WmvcApp has another job - to support the MVC model. While the structure of an MVC program is clear, the MVC structure must really hang off of something. In the Wmvc framework, the WmvcApp class provides the foundation to build the MVC structure on. Because all the views must access the model, WmvcApp provides the services setModel() and getModel() to give them access to the model. It provides a class method to get access to the WmvcApp object itself. WmvcApp does not provide direct support for views. Instead, views are created in the derived WmvcApp class directly. The Thermometer example later will help make this clear.

The details of creating the tool bar and drawing canvas are found in the WmvcApp.java code. In addition to the services already discussed, WmvcApp provides a standard way to handle closing an application. When the user presses the close button on the title bar, the method appClosing is called, and will exit by default. The user app can control closing behavior by overriding appClosing. There is a method to cause the app window to be displayed after it has been defined (showApp()). Since the programmer must derive an app class from WmvcApp, it has been declared abstract.

Figure 5-10.
Wmvc framework

UML: We've introduced the note symbol in Figure 5-10. It is used to show notes that help explain the diagram. Note how UML diagrams don't have to give all the details. Sometimes they are used to show just the overall relationships between classes, and don't show any details of the attributes or operations. Other times, they can show only relevant operations. And finally, they can be used to show the full details, including all attributes and operations.


Listing 5-5. WmvcApp.java
Top level base class for Wmvc Application
 /*
  * WmvcApp - The main Application Class for Wmvc
  * Copyright (c) 2001, Bruce E. Wampler
  */
  
 import java.awt.*;
 import java.awt.event.*;
 import javax.swing.*;
  
 public abstract class WmvcApp
 {
     private static WmvcApp theApp = null;       // Singleton
  
     // Model
     
     protected static WmvcModel theModel = null;
     
     // GUI interface parts
     private static JFrame theFrame = null;  // The topmost frame
     private static JMenuBar theMenuBar = null;
     private static JToolBar theToolBar = null;
     private static JPanel theContentPanel = null;
    
     public static JFrame getFrame() { return theFrame; }
     public static JMenuBar getMenuBar() { return theMenuBar; }
     public static JToolBar getToolBar() { return theToolBar; }
     public static JPanel getContentPanel()
         { return theContentPanel; }
     public static WmvcModel getModel() { return theModel; }
     public static void setModel(WmvcModel m) { theModel = m; }
     
     public static WmvcApp getApp()
     {
         return theApp;
     }
     
     // Only one constructor.
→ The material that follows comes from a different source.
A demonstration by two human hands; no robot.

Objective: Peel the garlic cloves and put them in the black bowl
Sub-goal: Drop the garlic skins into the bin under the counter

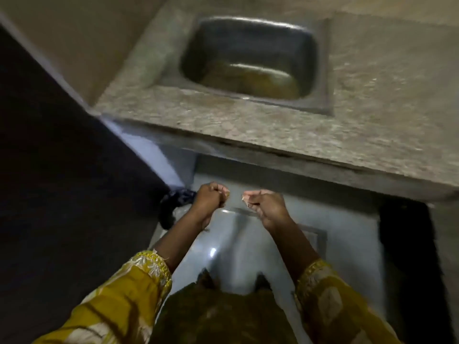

Could have alternates:
     //        public WmvcApp()
     //        public WmvcApp(String aName)
     public WmvcApp(String aName, boolean cMenu, boolean cTool)
     {
         if (theApp != null)
             return;
         theApp = this;
         initializeWmvc(aName,cMenu,cTool);
     }
     
     private void initializeWmvc(String aName, boolean cMenu,
                                 boolean cTool)
     {
         // Step 1 - set up the main JFrame
         theFrame = new JFrame(aName);
  
         // handle closing cleanly
         theFrame.setDefaultCloseOperation(
                                     JFrame.DO_NOTHING_ON_CLOSE);
         theFrame.addWindowListener(new WindowAdapter()
           {
               public void windowClosing(WindowEvent e)
               { 
                   if (theApp.appClosing())
                       System.exit(0);
               } 
           });
  
         // Step 2 - the menu bar
         if (cMenu)              // add a MenuBar?
         {
             theMenuBar = new JMenuBar();
             theFrame.setJMenuBar(theMenuBar);
         }
  
         // Step 3 - the JPanel (may or may not have a tool bar)
 
         theContentPanel = new JPanel();             // A JPanel
         theContentPanel.setLayout(new BorderLayout());
         theContentPanel.setPreferredSize(
                 new Dimension(400, 300));
  
         if (cTool)              // add a Tool Bar?
         {
             theToolBar = new JToolBar();
             theContentPanel.add(theToolBar,BorderLayout.NORTH);
         }
  
         // Note: we could add a status bar (another ToolBar) at
         // the bottom by using BorderLayout.SOUTH
  
         theFrame.setContentPane(theContentPanel);
     }
     
     public static void addMainPane(JComponent pane)
     {
         // This will add the "user" pane to the content pane
         theContentPanel.add(pane,BorderLayout.CENTER);
     }
     
     public static void addMenu(JMenu menu)
     {
         if (theMenuBar == null)
             return;
         theMenuBar.add(menu);
     }
     
     public static void showApp()
     {
         theFrame.pack();
         theFrame.setVisible(true);
     }
     
     public boolean appClosing()
     {
         return true;  // Default behavior - close automatically
     }
 }

WmvcView, WmvcController, WmvcModel Classes

The MVC classes themselves are not too complicated. One of the most important responsibilities of these classes is to allow the model to update all the views whenever it changes. This is implemented by using the Java Observable/Observer classes2. WmvcView implements the update method of the Observer Java interface as updateView. Each view then registers itself with the model using the WmvcModel method addView, which uses the addObserver method defined by the Java Observable class that WmvcModel extends. When the model changes, the model object uses notifyViews to send a message to all views that have registered with the model. The Observable class initiates calling the updateView method of each registered view. The Wmvc classes insulate the application programmer from the details of using the Observable class, and provide a naming convention more meaningful to use with the MVC design.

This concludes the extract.